卵が先かニワトリが先か
卵がなければニワトリは生まれるはずがない。だから、卵が先に生まれるに決まっている。しかし、その卵を産んだのは誰だ。おなじみのクラシックな論争ですが、原因と結果の関係をめぐる話は至るところにある。オヤジは、今、ある企業の問題で悩んでいる。それは、従業員の給料を上げるのが先か、その原資を勝ち取るために会社の売り上げや利益を上げるのが先かという労使の攻防である。労働側は、「給料が上がれば、みんなやる気がでて、一生懸命働く。そうすれば売り上げや利益が上がるに違いない。それに、上がった給料は消費に回るので、景気が回復し昇給の原資もすぐに取り戻せるはずだ」。というのである。一方、経営者側の言い分は、「それが本当なら、もう一働きして昇給の原資を自らの手で勝ち取ってはどうか。会社は、皆さんが期待通りに働いてくれることを前提に、先に給料額を提示しているのだから、結果を出してもらわないと昇給できない」。といった具合で、なかなか折り合いがつかないというのです。
この種の問題は、「膝が痛いから、歩けなくなり運動不足で太るため、ますます膝に負担がかかり痛みがひどくなる。いやいやそうではない。膝が痛くなったのは、運動を怠ったことが原因だ」という議論や、「勉強をしないから、成績が上がらないのか、成績が悪いから、勉強が嫌いなのか」なども似たようなところがある。はた目から見ると、それほど複雑ではないように見えても、当事者に言わせれば、立派な言い分がある。聞けばこの会社の社長は、その昔、自分が勤めていた会社で全く同じ紛争が起き、会社側があまりにも「わからず屋」だったことに失望して、いわゆる脱サラしたのがきっかけで今日の会社を設立したのだという。社長は、「これが、因果応報というやつなのでしょうかね!」と、肩を落としている。社長が脱サラをしたころと、現代とは時代背景も異なるので、こうした問題が生じた原因を掘り下げてみる必要があるというのが、オヤジの意見ですが、ここまで来ると双方とも、お互いの立場を主張すること自体を目的化してしまい、第三者の説得などには容易に耳をかさない。
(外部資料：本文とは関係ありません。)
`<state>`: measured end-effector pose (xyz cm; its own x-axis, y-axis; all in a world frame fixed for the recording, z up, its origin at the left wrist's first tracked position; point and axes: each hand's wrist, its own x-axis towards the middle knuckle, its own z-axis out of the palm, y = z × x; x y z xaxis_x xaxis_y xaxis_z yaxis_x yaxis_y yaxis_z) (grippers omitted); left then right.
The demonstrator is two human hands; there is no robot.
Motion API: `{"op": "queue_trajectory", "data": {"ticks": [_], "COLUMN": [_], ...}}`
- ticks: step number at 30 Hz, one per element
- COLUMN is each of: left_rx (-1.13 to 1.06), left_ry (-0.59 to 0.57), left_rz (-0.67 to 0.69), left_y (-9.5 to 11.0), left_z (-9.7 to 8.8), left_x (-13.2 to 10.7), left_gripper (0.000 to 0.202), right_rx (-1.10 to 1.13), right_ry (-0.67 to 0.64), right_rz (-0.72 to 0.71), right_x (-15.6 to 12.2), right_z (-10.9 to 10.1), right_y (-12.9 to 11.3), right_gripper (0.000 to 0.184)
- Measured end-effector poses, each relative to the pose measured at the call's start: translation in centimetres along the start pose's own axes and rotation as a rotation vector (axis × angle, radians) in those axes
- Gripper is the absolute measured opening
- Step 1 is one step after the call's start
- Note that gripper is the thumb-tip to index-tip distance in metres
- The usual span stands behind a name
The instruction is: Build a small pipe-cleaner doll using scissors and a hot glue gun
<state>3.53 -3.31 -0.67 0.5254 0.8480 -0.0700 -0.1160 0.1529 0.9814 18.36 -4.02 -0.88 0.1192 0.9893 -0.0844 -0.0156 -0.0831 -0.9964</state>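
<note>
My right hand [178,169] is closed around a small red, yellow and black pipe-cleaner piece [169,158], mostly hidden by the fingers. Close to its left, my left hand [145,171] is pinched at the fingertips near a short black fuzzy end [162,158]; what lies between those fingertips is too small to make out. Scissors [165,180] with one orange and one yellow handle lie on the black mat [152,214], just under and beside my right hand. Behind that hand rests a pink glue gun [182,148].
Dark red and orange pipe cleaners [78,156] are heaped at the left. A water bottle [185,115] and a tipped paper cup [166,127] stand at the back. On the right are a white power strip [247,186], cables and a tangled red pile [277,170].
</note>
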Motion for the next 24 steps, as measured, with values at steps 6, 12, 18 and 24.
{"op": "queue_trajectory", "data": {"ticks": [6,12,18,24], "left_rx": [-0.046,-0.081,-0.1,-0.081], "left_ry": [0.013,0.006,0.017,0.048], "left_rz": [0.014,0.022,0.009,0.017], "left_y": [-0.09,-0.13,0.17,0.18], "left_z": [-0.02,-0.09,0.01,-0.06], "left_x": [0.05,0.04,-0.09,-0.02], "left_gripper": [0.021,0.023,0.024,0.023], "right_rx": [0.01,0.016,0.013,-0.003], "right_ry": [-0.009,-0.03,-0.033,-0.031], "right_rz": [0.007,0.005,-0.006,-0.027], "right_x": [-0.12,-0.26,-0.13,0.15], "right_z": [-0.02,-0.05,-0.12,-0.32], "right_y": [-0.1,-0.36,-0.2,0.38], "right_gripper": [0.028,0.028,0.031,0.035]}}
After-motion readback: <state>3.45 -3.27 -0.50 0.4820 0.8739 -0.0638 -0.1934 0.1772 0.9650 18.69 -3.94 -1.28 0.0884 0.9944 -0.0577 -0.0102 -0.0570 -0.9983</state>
ボクたち動物の世界では、労働基準法はもとより、法律というものは全くない。しかし、多少の小競り合いはあったにせよ、あらためて話し合いなどしなくても、ある一定の落としどころがあり、お互いの生存領域を守り続けてきた。動物の世界では「弱肉強食」が唯一のルールで、いかにも野蛮だと感じている人間も多いようですが、それは種を守るための手段としてそれ以外の方法が与えられていないからです。人間が獣や魚を食べるのとまったく同じです。人間はいったん確保した権益は手放そうとせず、さらにその上を目指して戦う。そうした人間同士が出会えば、まず、相手に譲歩を促す。すると、相手も同じような論法で相手を屈服させようと応戦する。この構図は、「卵が先かニワトリが先か」という問題とは違うように見えるが、本質的には同じである。そこで、オヤジには、「相手(双方)の言い分をよく聞くのは問題解決の基本だが、時には、そうした問題が発生した根本(お互いの目的)に立ち返り、『それぞれにとっての最大の利得』とは何かを、逆に問いかけてはどうか。」というアドバイスをしました。